*Work required*: Report every line of the material that contains the string "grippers".

════════════════

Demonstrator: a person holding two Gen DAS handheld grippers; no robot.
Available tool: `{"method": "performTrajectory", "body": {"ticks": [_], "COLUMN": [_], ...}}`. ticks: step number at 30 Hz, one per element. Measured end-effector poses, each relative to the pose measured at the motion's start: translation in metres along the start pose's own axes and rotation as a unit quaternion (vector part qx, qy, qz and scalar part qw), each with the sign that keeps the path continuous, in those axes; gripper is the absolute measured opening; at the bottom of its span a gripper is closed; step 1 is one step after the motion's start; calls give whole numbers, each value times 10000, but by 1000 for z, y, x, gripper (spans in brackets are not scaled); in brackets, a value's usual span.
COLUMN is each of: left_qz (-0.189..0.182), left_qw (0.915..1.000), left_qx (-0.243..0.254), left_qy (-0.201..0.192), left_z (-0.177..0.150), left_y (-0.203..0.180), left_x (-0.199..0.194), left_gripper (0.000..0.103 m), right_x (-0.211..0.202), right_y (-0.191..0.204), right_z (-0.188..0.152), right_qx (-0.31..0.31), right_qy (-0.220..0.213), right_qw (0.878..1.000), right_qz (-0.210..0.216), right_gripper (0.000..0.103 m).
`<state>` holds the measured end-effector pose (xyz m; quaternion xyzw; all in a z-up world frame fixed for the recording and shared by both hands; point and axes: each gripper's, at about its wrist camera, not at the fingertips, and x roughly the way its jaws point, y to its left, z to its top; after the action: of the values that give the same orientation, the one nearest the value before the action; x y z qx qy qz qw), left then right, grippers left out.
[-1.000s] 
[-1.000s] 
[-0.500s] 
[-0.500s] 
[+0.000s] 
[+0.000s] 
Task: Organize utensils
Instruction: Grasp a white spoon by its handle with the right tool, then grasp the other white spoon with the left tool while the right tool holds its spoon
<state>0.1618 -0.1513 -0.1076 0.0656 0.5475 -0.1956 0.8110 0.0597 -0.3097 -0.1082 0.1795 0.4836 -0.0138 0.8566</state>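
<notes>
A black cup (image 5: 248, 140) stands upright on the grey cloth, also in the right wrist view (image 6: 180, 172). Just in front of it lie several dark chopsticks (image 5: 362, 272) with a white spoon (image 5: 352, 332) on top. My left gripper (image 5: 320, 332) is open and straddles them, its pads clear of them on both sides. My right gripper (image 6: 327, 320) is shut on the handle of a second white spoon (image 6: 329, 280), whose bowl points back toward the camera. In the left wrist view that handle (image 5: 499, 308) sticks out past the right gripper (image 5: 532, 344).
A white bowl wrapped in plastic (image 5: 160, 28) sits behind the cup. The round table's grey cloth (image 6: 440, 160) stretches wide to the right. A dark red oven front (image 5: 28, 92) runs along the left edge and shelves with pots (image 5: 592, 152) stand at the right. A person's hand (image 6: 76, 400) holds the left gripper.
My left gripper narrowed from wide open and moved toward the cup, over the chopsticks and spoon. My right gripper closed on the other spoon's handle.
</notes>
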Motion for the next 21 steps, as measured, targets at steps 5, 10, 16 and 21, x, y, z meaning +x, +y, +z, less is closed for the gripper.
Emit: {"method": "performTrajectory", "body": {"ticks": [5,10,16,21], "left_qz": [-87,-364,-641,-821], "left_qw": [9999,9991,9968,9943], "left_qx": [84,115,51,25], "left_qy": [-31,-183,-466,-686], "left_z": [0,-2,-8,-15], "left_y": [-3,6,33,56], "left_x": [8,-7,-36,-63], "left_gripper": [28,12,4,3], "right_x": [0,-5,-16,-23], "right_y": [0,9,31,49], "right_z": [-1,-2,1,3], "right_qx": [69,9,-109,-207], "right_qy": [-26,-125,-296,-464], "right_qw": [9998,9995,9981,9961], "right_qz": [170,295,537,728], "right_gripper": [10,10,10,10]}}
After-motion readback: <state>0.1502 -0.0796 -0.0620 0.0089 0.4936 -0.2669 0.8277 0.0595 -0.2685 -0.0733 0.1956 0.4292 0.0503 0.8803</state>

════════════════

*Output for this exercise*:
Demonstrator: a person holding two Gen DAS handheld grippers; no robot.
`<state>` holds the measured end-effector pose (xyz m; quaternion xyzw; all in a z-up world frame fixed for the recording and shared by both hands; point and axes: each gripper's, at about its wrist camera, not at the fingertips, and x roughly the way its jaws point, y to its left, z to its top; after the action: of the values that give the same orientation, the one nearest the value before the action; x y z qx qy qz qw), left then right, grippers left out.

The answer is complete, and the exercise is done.